Agile Java Man: Figaro

Saturday, November 19, 2016

Probabilistic Programming - Part 2

In part 1, I looked at the first chapter of Bayesian Methods for Hackers. In this post, I'll conduct the same analysis on the same data but instead of using Python I'll be using Scala and Figaro.

To recap: we have somebody's text usage and we want to know when (if at all) there was a change in usage. All we have is the number of texts sent each day over a 74 day period.

We suppose that the distribution of texts per day is a Poisson distribution as we assume the text messages are independent of each other, it's a discrete distribution and it's got the nice property that the one constant it depends on (λ) is also its mean.

Unfortunately, we don't know what this parameter is so we need to model that stochastically too. This λ parameter is not discrete but continuous, so we choose the exponential distribution to model as it too has nice properties. It too depends on a constant parameter (α) and it has the nice property that its mean is α^-1.

Because of these nice properties the distributions have, we are helped in our initial guess at what their values are. In this case, we can take the mean number of texts (let's call it m) and then we know λ will (roughly) be that value. However, λ is not a fixed value, it's a stochastic variable modeled by an exponential function. That's OK though since we know that the mean of an exponential distribution is α^-1then α=m^-1.

Finally, we are assuming that on some day indicated by a value tau, we switch from one Poisson distribution to another so we need two of everything. Regarding the s, "because they’re parameters of a parameter, they’re sometimes called hyper-parameters." [1]

OK, enough of the maths, here's the code:

val data: List[Int] = // load the data from a file

val mean = data.sum.toDouble / data.length.toDouble
val alpha = 1.0 / mean

val lambda1: Element[Double] = Exponential(alpha)
val lambda2: Element[Double] = Exponential(alpha)

val poisson1 = Poisson(lambda1)
val poisson2 = Poisson(lambda2)

We don't know the initial value of tau so we guess it's initially likely to be any value in the 74 day period. We express that in Figaro thus:

val tau: AtomicUniform[Int] = Uniform(0 to n_count_data: _*)

And then we build our model to describe the situation outlined in the first few paragraphs thus:

def pDay(day: Int): Element[Int] = If (tau.map(value => value > day), poisson1, poisson2)

val modelData: Seq[Element[Int]] = (1 to n_count_data).map(d => pDay(d))

Finally, we tell the model what actual data is to help it know what it's shooting for:

modelData.zip(data).foreach { case(test, real) =>
test.observe(real) // WARNING! This does not play nicely with MH (see below)
}

Then we hand it off to an algorithm that solves the equation for us, Metropolis-Hastings.
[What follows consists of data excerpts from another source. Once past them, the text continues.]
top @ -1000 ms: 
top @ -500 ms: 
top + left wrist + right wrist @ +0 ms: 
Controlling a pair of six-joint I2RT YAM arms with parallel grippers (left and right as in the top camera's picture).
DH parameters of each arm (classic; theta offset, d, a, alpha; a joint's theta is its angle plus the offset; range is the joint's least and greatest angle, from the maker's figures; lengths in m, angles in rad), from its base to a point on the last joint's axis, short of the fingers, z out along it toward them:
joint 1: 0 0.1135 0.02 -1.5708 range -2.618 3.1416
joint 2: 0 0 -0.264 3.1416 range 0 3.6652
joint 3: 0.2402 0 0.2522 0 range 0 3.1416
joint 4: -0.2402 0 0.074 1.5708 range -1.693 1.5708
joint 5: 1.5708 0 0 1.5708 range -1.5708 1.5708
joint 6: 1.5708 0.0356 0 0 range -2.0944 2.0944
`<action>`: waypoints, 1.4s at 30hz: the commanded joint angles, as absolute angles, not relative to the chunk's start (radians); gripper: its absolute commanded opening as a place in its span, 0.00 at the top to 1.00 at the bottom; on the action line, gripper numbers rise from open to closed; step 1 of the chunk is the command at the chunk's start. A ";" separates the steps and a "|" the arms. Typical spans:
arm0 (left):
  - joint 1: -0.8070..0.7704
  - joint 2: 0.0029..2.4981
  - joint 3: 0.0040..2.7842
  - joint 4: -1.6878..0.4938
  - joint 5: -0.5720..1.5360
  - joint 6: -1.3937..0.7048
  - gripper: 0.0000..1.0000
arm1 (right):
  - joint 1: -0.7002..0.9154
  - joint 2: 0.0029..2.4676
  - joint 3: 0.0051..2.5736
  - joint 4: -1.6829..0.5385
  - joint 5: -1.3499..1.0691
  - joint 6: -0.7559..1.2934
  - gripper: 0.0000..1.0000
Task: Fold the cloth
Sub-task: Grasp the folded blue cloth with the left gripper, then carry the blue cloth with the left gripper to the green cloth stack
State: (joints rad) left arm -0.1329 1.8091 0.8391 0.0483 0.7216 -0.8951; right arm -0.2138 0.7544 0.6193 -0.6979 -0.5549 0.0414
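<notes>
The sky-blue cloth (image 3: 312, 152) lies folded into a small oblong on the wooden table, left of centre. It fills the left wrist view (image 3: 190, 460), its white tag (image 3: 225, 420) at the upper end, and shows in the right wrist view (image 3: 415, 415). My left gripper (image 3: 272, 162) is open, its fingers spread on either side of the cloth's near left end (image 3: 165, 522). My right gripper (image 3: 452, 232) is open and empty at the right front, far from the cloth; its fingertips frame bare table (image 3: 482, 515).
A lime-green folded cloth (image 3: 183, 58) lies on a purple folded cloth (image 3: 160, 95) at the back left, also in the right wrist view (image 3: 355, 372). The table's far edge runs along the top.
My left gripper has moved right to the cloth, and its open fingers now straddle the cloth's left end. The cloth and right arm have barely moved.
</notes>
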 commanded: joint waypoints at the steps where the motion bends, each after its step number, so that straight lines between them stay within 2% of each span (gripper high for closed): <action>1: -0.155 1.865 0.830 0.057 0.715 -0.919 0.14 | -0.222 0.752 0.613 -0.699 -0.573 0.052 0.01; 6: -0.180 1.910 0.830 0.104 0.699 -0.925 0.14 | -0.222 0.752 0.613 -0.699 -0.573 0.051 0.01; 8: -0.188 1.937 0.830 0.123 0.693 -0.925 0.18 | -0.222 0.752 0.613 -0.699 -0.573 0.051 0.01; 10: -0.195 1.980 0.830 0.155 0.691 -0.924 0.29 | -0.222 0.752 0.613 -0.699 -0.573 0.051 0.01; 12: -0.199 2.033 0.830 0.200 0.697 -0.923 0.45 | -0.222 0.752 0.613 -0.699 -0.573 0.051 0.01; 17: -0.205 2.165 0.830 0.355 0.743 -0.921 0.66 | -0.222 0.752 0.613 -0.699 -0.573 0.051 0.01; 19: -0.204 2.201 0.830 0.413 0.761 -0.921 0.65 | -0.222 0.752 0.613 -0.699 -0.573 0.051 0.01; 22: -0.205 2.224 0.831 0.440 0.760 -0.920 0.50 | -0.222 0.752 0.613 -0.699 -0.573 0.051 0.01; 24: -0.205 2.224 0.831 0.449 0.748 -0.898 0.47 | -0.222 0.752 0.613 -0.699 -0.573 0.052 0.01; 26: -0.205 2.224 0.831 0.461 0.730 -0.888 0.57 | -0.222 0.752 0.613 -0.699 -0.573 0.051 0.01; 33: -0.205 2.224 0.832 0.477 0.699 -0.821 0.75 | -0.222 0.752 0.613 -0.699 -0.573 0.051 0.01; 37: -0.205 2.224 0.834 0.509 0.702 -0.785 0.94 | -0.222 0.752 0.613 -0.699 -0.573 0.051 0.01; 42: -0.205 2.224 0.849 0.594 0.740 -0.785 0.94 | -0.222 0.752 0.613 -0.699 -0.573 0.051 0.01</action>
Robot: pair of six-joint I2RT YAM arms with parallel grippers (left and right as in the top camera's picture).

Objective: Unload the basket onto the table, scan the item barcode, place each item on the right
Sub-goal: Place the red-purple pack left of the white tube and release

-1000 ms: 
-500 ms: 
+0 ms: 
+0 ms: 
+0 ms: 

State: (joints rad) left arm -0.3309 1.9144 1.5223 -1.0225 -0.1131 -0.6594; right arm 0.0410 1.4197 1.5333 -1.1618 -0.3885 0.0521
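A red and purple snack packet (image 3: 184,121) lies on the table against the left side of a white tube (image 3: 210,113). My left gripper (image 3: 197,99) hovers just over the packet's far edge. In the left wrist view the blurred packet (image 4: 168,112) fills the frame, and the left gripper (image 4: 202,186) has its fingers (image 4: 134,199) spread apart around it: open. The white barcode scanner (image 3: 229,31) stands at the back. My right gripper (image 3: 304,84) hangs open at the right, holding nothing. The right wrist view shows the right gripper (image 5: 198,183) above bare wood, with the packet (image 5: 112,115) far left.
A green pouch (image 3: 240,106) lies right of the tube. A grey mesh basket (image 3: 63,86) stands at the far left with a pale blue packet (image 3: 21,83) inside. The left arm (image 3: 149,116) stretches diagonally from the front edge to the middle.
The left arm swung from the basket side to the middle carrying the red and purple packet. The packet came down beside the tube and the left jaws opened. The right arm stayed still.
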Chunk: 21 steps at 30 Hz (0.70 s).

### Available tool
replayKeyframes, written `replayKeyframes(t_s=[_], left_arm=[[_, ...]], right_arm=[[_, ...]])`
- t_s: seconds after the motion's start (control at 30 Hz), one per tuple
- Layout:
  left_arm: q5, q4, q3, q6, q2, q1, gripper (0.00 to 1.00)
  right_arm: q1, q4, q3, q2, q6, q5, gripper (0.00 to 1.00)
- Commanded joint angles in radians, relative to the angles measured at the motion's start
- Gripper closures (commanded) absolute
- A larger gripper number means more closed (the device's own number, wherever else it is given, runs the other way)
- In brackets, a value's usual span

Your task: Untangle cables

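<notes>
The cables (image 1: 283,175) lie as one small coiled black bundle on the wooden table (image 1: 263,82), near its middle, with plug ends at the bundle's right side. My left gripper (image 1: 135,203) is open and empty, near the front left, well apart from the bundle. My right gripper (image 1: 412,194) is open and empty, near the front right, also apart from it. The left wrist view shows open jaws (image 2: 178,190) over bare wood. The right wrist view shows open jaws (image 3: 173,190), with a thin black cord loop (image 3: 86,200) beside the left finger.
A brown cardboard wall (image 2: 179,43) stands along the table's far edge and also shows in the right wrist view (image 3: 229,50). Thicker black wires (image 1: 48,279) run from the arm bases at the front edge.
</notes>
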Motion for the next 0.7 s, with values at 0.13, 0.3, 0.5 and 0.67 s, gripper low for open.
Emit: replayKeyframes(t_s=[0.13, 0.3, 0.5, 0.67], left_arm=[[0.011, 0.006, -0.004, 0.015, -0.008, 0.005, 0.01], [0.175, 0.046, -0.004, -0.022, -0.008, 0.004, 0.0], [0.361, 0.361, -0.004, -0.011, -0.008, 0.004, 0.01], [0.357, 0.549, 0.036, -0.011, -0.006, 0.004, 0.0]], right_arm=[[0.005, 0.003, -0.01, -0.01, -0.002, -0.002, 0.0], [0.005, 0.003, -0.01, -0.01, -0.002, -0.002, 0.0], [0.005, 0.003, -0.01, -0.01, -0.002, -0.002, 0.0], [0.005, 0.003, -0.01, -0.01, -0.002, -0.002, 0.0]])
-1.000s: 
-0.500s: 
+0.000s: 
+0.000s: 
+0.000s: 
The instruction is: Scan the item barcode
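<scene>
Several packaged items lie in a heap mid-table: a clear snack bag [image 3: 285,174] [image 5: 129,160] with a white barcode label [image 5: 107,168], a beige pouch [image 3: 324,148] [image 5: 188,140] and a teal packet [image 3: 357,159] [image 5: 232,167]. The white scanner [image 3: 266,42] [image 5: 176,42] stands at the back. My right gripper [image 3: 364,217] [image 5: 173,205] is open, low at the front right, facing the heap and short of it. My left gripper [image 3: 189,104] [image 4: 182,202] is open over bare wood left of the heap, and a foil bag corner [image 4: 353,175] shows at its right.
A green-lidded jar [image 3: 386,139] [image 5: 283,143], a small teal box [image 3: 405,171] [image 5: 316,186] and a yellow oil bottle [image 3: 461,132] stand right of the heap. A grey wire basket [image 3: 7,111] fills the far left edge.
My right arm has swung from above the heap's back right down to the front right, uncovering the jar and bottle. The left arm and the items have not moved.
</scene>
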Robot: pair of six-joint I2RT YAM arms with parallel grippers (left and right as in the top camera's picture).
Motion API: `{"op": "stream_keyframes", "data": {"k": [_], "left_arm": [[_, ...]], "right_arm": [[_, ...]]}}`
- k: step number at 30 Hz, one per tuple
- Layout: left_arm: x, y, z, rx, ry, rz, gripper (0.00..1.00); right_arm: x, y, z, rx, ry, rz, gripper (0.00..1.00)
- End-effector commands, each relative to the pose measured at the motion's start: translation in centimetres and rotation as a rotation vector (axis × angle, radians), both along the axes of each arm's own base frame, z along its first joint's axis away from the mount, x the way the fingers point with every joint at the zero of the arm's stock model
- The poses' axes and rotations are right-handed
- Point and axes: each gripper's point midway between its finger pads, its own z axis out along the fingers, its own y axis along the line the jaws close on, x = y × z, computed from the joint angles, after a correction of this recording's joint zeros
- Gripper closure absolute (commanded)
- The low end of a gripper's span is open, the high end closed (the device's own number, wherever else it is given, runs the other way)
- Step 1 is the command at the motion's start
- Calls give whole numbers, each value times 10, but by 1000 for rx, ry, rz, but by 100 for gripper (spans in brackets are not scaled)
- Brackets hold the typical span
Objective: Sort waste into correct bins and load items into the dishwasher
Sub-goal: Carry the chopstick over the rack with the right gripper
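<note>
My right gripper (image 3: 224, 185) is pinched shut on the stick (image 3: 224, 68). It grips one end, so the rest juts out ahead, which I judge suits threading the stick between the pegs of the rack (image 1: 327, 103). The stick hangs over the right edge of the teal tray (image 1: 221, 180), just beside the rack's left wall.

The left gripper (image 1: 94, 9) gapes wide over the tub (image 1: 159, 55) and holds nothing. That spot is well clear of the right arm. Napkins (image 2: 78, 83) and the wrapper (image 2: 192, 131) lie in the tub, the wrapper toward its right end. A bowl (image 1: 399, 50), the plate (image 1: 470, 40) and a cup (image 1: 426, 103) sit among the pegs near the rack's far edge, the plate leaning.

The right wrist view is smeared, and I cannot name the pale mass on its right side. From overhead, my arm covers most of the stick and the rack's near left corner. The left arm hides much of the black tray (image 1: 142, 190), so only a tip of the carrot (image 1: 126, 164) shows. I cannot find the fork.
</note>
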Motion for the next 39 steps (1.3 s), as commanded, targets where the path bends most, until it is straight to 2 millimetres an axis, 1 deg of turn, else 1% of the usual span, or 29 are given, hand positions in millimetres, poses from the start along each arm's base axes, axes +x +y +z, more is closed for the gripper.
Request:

val mh = MetropolisHastings(numSamples = 40000,
ProposalScheme(tau, lambda1, lambda2),
burnIn = 10000,
tau)
mh.start()

Oops. It gets stuck. Even if I reduce the number of samples from 40 000 to 10. Hmm. Well, it prompted me to ask Avi Pfeffer, the creator of Figaro, what the problem was.

"You have 70+ variables representing different days with 70+ possible values for each variable. When you observe all of these, you get an extremely unlikely observation. I think MH is struggling with finding any state that causes the observations to be satisfied."

That is, the chances of getting the actual data given the model we have built is staggeringly small. Annoyingly, I already knew this as I had read Dr Pfeffer's book where he built a probabilistic model of movie actors winning awards. Naturally, only one person can win the Oscar for best actor, so the model gets stuck as MH cannot explore any other actor winning the Oscar as it's a two step process to get there: before we select a new actor the original actor is no longer the winner (zero actors win the award - that's impossible) or we choose another actor who wins the award but before we say the original is not the winner (two actors win the award - also impossible).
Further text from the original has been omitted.